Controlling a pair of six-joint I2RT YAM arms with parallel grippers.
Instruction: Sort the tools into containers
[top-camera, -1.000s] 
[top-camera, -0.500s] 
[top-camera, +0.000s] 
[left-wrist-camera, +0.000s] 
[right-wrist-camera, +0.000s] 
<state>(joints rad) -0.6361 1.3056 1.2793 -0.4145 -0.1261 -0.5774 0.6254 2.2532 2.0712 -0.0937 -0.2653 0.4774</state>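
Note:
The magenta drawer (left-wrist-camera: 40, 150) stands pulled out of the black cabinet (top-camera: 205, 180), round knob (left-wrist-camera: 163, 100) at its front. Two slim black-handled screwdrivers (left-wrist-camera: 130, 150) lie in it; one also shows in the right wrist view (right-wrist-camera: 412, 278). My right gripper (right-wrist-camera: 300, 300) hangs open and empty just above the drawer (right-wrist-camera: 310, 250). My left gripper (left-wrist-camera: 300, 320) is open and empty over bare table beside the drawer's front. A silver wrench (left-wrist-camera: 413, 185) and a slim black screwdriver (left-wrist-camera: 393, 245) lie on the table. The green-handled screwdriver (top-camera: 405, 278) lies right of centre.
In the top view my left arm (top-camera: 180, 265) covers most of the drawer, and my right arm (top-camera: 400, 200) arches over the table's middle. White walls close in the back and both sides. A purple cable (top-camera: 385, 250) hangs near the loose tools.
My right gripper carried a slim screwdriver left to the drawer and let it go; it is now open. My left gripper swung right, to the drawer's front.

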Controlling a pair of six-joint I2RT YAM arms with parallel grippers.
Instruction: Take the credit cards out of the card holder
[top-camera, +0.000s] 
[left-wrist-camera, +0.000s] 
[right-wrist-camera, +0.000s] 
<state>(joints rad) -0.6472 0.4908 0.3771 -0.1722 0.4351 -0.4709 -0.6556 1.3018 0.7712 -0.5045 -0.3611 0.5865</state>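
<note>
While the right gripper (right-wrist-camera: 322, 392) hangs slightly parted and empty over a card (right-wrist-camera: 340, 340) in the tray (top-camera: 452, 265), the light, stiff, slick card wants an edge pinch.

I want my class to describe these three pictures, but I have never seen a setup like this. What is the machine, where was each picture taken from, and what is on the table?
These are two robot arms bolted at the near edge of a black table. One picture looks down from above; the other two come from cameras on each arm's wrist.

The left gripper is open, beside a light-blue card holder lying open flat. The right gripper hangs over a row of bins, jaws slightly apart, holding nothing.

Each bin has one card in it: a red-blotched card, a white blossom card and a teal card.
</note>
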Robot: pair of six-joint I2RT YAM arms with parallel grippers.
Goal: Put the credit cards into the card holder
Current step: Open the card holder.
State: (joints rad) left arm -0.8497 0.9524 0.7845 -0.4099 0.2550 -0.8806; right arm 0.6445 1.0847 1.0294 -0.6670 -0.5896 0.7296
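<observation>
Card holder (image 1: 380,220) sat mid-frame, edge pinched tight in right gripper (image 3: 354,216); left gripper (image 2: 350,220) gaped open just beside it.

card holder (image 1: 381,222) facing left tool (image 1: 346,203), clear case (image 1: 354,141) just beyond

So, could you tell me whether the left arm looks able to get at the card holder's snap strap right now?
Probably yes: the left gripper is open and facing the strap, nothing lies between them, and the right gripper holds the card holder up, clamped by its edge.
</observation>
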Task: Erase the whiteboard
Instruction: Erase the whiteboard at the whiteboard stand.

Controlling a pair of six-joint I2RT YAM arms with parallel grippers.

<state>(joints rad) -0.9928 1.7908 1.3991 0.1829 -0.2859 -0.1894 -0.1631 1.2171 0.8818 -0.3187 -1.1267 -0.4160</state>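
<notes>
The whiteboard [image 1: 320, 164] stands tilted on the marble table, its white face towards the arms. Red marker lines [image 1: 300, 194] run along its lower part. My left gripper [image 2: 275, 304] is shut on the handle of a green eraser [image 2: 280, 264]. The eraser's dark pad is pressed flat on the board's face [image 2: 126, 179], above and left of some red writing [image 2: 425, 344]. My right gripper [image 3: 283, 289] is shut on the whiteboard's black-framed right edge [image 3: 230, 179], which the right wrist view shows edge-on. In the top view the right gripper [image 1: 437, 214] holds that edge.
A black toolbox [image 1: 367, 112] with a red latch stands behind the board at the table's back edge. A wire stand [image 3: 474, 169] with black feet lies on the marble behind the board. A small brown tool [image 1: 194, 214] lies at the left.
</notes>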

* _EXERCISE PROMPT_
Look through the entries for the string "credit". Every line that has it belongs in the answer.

* _WRITTEN REPLY_
Instruction: Take the credit cards out of the card holder
Goal: Put the credit cards into the card holder

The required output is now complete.